Maybe don't build if there's too much to build?

michaelpj commented 4 years ago

Feature description

I'm not entirely sure how to phrase what I want here, so let me describe a situation I end up in sometimes.

I have some generated Nix in my repository (Haskell packages). Updating this causes a lot of rebuilds. Typically what I do is push my branch and let our CI system build it, and then later get it from the cache.

However, if I have lorri running, then lorri will immediately try to rebuild everything, which is sort-of fine, except that it uses a noticeable amount of system resources.

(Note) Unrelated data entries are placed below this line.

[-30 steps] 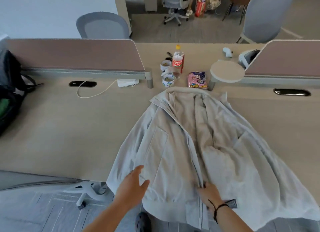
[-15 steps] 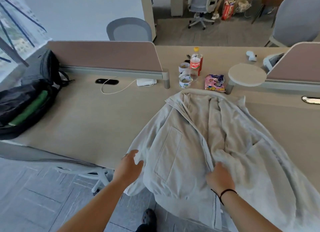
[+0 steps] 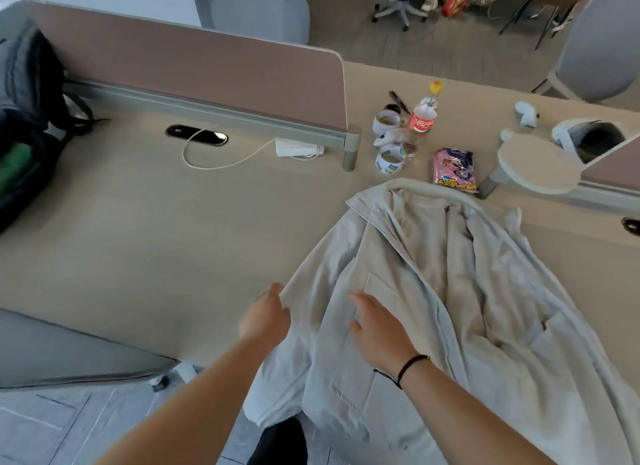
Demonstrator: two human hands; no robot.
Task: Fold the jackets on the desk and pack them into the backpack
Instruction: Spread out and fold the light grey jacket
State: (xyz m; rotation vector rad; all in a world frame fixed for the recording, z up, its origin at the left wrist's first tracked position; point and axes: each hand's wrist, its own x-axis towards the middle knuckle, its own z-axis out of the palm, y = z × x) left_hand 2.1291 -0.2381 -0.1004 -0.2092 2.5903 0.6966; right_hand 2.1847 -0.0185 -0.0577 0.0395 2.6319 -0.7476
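I see a soft, pale grey jacket (image 3: pixel 450 291) lying open on the smooth beige desk (image 3: pixel 156 229), its lining up and its hem spilling over the near edge at six o'clock. My left hand (image 3: pixel 265 317) pinches the jacket's left edge right where cloth meets bare desktop. My right hand (image 3: pixel 375 329) lies flat on the front panel, fingers spread, just beside a patch pocket. The black backpack (image 3: pixel 24 132) sits at nine o'clock, well apart, with open desktop between. A bottle (image 3: pixel 420 121) and tape rolls (image 3: pixel 389 158) cluster at twelve o'clock.
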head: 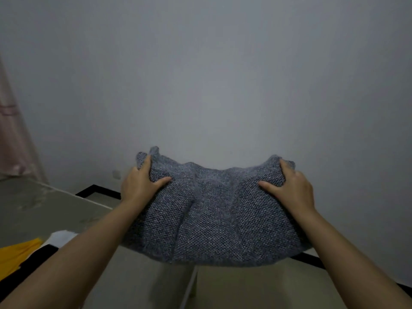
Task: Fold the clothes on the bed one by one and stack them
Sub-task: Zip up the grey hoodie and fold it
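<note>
A grey knitted sweater [214,217] hangs in the air in front of me, above the bed [245,288]. My left hand [140,184] grips its upper left edge, thumb on the near side and fingers curled behind. At the upper right edge my right hand [289,186] grips it the same way. The knit sags between the two hands and its lower edge hangs free just above the sheet.
Yellow cloth [17,253], white cloth [60,237] and a dark garment [29,262] lie on the bed at the lower left. A plain wall [211,74] fills the view ahead. A pink curtain [11,134] hangs at the far left.
</note>
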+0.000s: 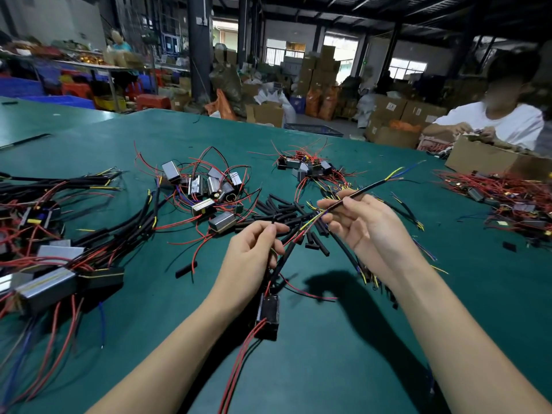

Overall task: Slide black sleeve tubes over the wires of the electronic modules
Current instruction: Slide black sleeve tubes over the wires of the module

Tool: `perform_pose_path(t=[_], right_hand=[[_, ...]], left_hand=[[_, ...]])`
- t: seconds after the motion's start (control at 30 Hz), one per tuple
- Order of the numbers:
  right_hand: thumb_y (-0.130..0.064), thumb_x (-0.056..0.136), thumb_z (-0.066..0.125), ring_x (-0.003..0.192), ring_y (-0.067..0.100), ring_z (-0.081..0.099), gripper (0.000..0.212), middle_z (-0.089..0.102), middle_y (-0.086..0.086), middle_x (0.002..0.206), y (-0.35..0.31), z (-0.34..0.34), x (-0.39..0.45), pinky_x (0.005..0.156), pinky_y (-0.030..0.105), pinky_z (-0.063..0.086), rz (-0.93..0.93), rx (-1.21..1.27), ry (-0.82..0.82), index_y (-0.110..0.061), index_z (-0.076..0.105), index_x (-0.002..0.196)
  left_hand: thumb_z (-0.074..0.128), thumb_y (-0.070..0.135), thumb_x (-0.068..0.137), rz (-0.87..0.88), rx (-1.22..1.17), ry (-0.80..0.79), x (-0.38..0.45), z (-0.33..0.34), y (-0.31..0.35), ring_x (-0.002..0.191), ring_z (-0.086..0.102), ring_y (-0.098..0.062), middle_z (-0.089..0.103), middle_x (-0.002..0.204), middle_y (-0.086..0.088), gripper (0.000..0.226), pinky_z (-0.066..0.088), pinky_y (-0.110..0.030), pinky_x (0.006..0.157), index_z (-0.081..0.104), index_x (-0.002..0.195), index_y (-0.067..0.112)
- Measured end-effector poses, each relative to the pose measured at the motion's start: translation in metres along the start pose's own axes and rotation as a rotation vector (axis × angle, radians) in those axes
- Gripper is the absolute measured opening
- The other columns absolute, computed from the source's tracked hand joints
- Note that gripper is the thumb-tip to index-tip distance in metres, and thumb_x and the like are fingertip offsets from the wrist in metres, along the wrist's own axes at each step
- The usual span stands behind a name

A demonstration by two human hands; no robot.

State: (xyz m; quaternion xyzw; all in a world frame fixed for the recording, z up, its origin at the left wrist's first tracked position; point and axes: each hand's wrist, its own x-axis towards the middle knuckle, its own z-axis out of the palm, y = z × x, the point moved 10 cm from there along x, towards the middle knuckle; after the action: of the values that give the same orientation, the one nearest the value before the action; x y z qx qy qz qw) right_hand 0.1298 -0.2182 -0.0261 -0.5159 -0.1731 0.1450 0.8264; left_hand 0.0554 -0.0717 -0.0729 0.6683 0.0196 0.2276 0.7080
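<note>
On my far left, a heap of sleeved modules [44, 282] lies on the green worktop [328, 339], their black-tubed leads fanning toward the middle. Just right of it I see a cluster of bare modules [206, 189] tangled in red wires, and beyond that a loose pile of black sleeve tubes [283, 210] scattered near the centre.

My left hand [254, 252] is curled, thumb and fingers pinching a sleeved lead [285, 255] of the module [268, 312] that hangs below it, just above the worktop, with red wires [239, 363] trailing from its lower end toward me.

My right hand [358, 222] is raised a little higher, its fingertips clamped on a thin black sleeve tube [366, 189] that slants up to the right; yellow and blue wire ends [400, 171] poke out of its far tip, and more thin wires run from its near end back toward my left hand.

Behind, a second small cluster of modules [307, 167] sits. At the far right lies another red-wired heap [507, 195], beside a cardboard box [490, 159] where a person in a white shirt [507, 121] works.
</note>
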Motion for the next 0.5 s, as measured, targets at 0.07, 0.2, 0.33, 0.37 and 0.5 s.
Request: perform_pose_path(t=[0.07,0.2,0.33,0.37,0.5], right_hand=[[0.0,0.099,0.036,0.063,0.02,0.066,0.016,0.072,0.016,0.083,0.003,0.006,-0.002,0.057,0.02,0.053,-0.004,-0.008,-0.016,-0.01,0.047,0.092],[0.002,0.098,0.036,0.067,0.023,0.068,0.017,0.071,0.017,0.087,0.006,0.012,-0.005,0.06,0.022,0.054,-0.016,-0.029,-0.04,-0.009,0.048,0.092],[0.002,0.097,0.038,0.07,0.023,0.068,0.016,0.071,0.018,0.089,0.011,0.012,-0.004,0.063,0.023,0.055,0.003,-0.028,-0.051,-0.009,0.05,0.094],[0.002,0.097,0.039,0.071,0.023,0.068,0.016,0.071,0.017,0.089,0.012,0.011,-0.004,0.063,0.023,0.055,0.009,-0.034,-0.051,-0.008,0.051,0.094],[-0.005,0.096,0.045,0.067,0.018,0.068,0.013,0.073,0.01,0.084,0.014,0.006,-0.002,0.06,0.019,0.054,0.04,-0.083,-0.046,-0.006,0.058,0.098]], left_hand=[[0.045,0.019,0.099,-0.011,-0.043,-0.024,-0.001,0.003,0.001,0.049,0.042,-0.005,0.056,0.061,0.006,0.024,0.034,-0.015,0.049,0.065,0.087,0.019],[0.052,0.027,0.095,-0.034,-0.093,-0.046,-0.002,0.007,0.002,0.052,0.04,-0.007,0.052,0.059,0.006,0.02,0.032,-0.015,0.05,0.062,0.079,0.02],[0.056,0.021,0.094,0.012,-0.002,-0.01,-0.002,0.004,0.006,0.048,0.036,-0.004,0.049,0.054,0.011,0.018,0.029,-0.013,0.045,0.062,0.077,0.02],[0.056,0.021,0.094,0.005,-0.002,0.003,-0.002,0.002,0.004,0.048,0.036,-0.004,0.049,0.054,0.012,0.018,0.028,-0.013,0.044,0.062,0.077,0.02],[0.056,0.022,0.094,-0.012,-0.012,0.022,-0.001,0.0,0.001,0.05,0.036,-0.006,0.049,0.056,0.01,0.019,0.028,-0.016,0.047,0.062,0.076,0.02]])
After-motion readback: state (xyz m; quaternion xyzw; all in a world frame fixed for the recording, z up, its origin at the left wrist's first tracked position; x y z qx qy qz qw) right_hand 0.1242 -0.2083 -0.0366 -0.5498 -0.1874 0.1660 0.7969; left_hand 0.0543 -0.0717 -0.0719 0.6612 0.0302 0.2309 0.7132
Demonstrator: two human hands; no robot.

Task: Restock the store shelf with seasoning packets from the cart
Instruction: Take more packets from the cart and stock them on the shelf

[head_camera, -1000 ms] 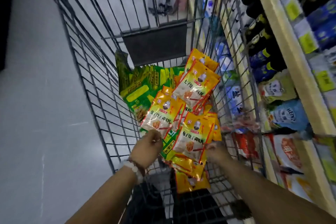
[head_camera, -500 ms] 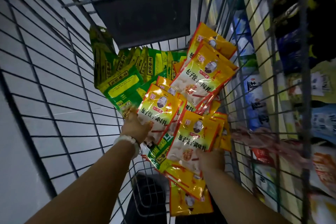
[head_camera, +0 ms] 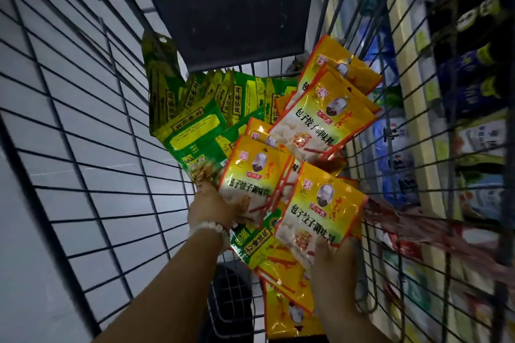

It would be nice if this somehow didn't happen. I don't have a great suggestion. Maybe lorri could have a rebuild threshold, and not build above that?

Obviously the user would need to know that this had happened, so they could do the build manually.

Target users

People who make local "mass-rebuild" changes.

curiousleo commented 4 years ago

Chatted with @grahamc. He has ideas on this and says he'll respond here as soon as he gets around to it.

grahamc commented 4 years ago

I think the goal of "don't do huge amounts of builds locally" makes sense and is a good idea!

My thinking though is that there really isn't a number where Lorri should cut-off. Considering an extreme case: one of your dependencies takes 18 hours to compile and then another 100 which take 0.1s to build. There is no number which would make sense as a limit.

A more complicated solution might be "if you have to build a derivation whose name matches "xxxxx", just use the cached copy. This would be somewhat better, but quite complicated and the name doesn't really catch up.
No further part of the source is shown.